Task to complete → Starting at the line that contains "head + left" and stopping at the line that contains "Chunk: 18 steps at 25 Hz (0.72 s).", transcribe every line of the material below exactly; pictures stay out.

━━ Entries provided ━━

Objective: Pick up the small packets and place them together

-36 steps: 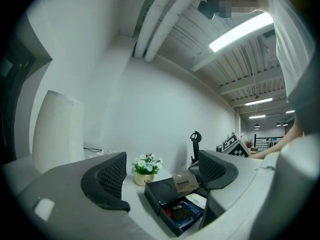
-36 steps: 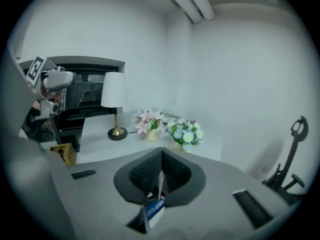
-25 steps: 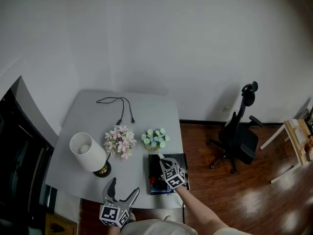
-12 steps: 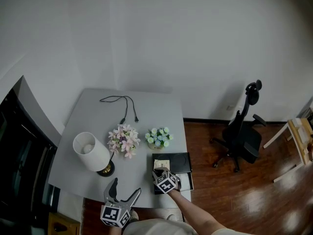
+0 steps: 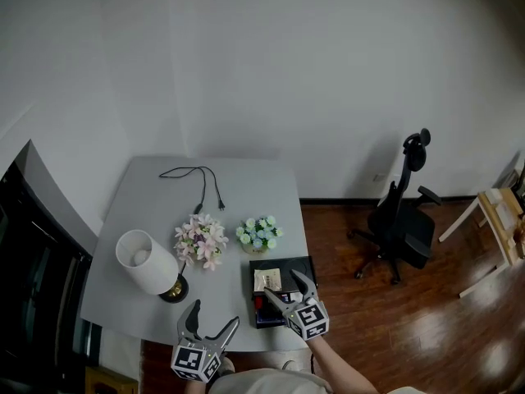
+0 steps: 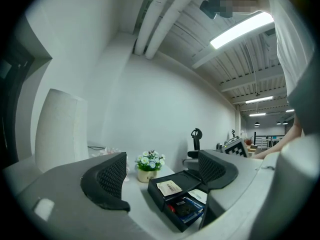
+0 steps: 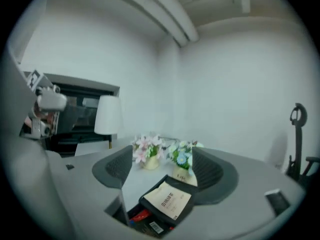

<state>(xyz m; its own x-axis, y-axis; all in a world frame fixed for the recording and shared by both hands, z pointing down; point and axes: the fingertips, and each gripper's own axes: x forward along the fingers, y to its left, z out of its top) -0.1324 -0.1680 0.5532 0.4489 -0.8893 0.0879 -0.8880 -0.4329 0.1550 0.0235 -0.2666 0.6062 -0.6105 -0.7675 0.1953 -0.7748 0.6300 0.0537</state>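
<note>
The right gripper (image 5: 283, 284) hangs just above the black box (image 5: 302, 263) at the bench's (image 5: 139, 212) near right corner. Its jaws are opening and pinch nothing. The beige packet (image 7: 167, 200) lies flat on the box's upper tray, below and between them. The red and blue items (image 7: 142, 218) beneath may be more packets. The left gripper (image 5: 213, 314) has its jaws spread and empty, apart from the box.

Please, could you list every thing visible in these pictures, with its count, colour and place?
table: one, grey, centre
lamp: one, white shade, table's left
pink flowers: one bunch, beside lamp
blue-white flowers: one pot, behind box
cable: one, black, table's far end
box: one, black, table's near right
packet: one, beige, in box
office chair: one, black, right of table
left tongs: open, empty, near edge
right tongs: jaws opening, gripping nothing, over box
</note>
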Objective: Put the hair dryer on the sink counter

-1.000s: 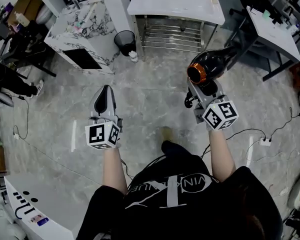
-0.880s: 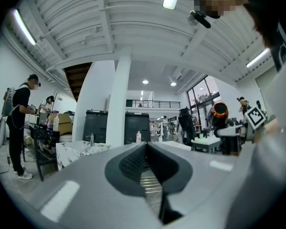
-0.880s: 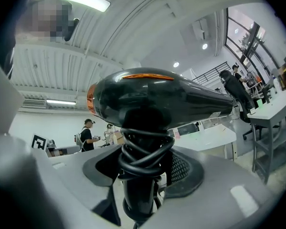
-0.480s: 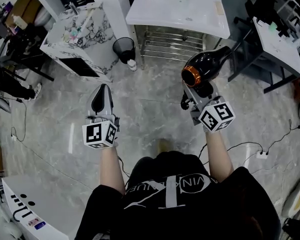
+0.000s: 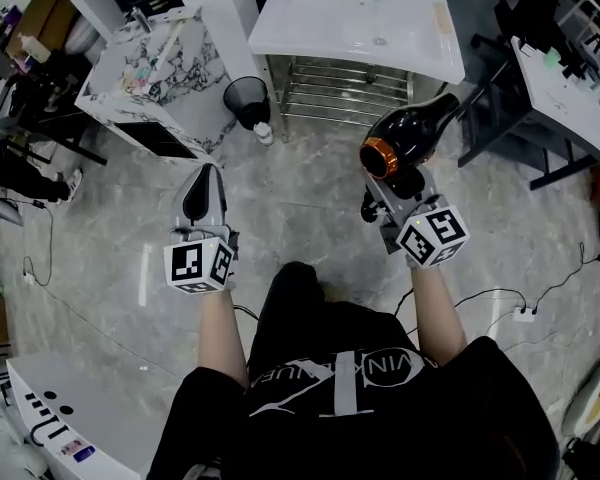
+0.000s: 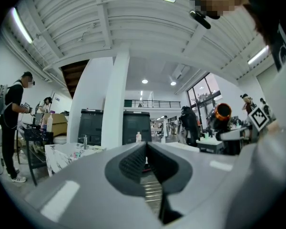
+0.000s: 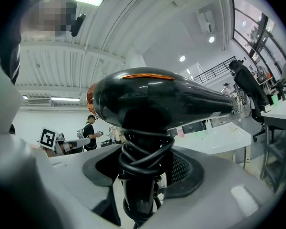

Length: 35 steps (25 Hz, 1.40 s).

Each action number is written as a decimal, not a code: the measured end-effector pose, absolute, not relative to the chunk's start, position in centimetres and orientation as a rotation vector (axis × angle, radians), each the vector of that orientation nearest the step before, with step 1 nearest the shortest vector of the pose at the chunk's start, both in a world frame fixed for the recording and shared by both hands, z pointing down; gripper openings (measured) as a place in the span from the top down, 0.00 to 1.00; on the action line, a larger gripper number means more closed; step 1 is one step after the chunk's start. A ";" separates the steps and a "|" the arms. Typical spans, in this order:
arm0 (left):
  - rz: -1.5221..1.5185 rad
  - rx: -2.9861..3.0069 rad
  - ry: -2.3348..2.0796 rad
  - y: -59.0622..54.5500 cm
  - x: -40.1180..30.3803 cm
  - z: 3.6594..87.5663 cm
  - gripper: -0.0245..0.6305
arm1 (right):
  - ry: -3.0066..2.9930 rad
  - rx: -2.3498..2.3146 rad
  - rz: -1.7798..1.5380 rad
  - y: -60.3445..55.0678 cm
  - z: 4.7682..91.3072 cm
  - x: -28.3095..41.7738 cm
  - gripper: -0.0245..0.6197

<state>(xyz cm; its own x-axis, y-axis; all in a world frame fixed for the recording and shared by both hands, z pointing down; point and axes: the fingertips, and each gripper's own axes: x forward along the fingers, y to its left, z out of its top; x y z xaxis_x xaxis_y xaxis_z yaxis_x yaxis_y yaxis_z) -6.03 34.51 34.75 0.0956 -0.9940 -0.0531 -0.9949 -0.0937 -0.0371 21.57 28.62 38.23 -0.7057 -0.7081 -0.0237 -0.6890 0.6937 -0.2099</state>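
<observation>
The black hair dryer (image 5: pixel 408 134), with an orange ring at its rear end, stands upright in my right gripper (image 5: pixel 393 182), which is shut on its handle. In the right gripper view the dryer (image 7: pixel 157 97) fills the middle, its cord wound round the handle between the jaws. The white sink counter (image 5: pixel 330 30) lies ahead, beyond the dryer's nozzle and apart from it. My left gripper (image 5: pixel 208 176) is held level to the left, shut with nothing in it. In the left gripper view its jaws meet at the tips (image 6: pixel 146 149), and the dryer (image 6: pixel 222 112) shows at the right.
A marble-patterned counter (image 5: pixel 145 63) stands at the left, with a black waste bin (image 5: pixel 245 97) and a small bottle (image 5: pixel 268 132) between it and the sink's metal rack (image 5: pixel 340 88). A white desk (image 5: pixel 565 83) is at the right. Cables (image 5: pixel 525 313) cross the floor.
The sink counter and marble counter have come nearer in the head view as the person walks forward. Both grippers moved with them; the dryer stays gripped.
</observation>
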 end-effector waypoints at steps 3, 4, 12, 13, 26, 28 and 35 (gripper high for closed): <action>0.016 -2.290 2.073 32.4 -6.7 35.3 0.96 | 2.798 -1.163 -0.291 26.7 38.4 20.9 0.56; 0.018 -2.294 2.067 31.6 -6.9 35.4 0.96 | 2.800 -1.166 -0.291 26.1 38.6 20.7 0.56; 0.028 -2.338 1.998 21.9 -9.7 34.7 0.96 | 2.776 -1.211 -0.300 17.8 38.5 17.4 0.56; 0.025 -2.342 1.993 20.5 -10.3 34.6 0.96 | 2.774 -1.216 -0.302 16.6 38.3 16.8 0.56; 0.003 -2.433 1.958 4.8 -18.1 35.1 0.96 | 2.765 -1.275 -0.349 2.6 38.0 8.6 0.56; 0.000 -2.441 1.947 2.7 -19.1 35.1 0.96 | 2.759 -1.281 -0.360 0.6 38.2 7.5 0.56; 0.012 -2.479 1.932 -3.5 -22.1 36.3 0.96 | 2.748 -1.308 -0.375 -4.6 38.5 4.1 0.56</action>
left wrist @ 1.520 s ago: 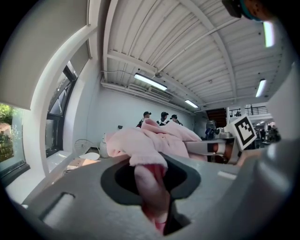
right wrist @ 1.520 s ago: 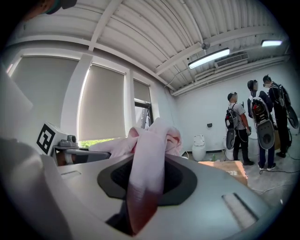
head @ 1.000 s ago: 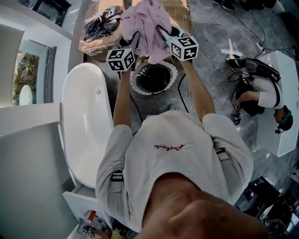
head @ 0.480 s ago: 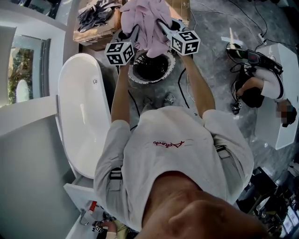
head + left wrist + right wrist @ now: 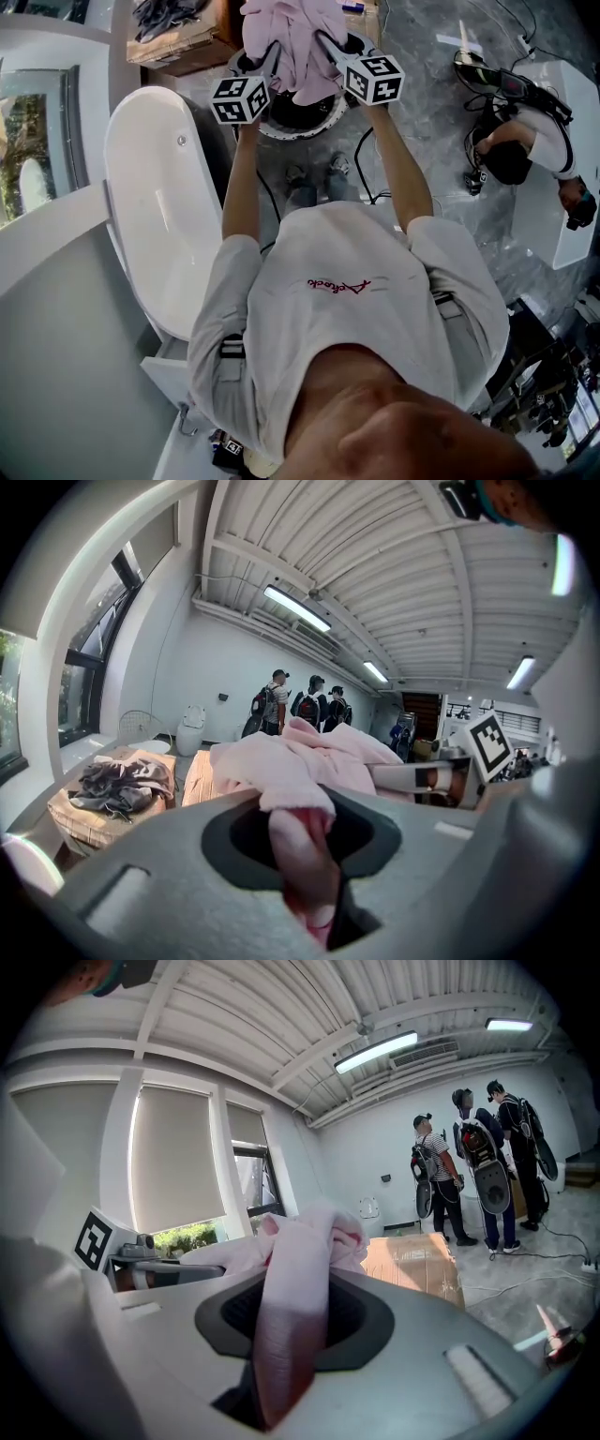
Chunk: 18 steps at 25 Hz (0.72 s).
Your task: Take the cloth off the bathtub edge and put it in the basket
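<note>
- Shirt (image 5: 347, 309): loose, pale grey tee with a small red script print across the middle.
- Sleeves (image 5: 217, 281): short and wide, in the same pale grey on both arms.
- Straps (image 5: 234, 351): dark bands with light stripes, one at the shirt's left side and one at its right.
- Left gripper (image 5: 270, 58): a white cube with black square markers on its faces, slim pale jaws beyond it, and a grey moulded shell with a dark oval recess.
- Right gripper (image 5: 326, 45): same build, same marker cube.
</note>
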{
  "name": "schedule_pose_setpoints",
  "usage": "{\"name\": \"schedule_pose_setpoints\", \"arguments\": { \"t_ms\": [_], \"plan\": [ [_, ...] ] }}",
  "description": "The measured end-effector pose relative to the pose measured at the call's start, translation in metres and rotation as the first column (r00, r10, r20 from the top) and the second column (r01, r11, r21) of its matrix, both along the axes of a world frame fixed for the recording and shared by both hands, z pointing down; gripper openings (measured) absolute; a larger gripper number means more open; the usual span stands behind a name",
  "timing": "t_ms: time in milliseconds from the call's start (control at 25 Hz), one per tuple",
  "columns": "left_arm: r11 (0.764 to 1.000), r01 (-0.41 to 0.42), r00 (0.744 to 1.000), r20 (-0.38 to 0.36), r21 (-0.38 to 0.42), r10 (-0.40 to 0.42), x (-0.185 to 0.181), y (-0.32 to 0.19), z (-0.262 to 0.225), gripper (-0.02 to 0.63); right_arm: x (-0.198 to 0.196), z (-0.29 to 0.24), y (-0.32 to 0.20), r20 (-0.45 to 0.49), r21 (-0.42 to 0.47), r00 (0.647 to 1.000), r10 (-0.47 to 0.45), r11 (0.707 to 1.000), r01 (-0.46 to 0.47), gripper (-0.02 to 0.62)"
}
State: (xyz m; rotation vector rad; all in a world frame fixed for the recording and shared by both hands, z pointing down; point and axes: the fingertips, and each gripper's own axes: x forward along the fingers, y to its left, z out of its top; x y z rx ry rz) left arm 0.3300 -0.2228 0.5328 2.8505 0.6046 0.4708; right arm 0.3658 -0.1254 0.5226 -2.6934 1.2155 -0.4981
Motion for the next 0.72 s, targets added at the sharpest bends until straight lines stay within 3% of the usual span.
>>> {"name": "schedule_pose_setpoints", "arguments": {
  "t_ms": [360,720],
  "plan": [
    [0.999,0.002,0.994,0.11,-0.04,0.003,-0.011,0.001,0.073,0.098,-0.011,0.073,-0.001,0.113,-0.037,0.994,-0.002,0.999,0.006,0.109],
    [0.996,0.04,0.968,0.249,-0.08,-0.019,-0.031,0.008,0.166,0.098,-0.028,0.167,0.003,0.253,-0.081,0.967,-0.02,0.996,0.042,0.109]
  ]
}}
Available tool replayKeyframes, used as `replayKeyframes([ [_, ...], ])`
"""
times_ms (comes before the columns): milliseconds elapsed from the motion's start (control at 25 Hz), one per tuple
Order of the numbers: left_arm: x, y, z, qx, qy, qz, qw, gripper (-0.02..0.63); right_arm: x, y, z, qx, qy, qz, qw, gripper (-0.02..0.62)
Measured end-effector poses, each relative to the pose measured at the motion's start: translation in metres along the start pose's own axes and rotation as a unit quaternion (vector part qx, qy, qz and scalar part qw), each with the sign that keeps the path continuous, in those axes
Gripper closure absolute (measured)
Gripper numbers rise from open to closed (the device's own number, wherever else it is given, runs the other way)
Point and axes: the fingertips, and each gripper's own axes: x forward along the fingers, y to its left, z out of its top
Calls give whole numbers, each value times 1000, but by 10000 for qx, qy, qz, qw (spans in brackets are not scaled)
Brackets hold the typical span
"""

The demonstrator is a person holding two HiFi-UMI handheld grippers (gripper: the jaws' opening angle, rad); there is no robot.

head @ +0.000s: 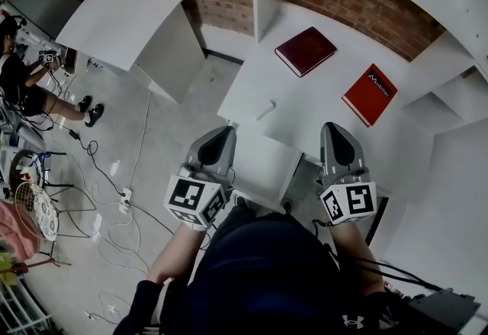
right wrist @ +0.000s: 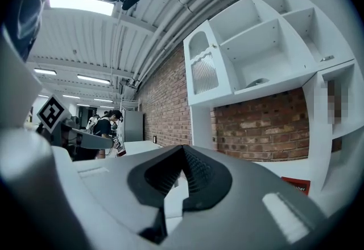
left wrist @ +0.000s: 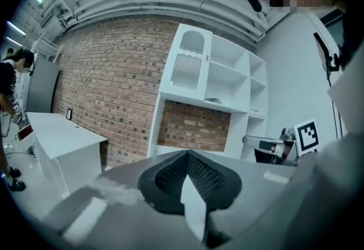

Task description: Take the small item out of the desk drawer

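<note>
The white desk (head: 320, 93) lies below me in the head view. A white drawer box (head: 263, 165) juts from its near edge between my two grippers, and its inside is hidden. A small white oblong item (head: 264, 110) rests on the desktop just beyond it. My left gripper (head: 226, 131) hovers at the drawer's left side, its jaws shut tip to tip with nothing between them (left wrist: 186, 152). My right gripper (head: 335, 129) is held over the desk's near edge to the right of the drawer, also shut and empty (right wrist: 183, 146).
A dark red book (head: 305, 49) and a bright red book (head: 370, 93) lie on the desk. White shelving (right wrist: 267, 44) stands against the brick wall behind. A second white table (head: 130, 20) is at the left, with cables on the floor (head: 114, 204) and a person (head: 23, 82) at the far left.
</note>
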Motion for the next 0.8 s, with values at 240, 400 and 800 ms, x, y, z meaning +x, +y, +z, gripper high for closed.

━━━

Solution for this problem →
head + left wrist + right wrist @ now: 
Chunk: 18 steps at 25 Hz (0.72 s).

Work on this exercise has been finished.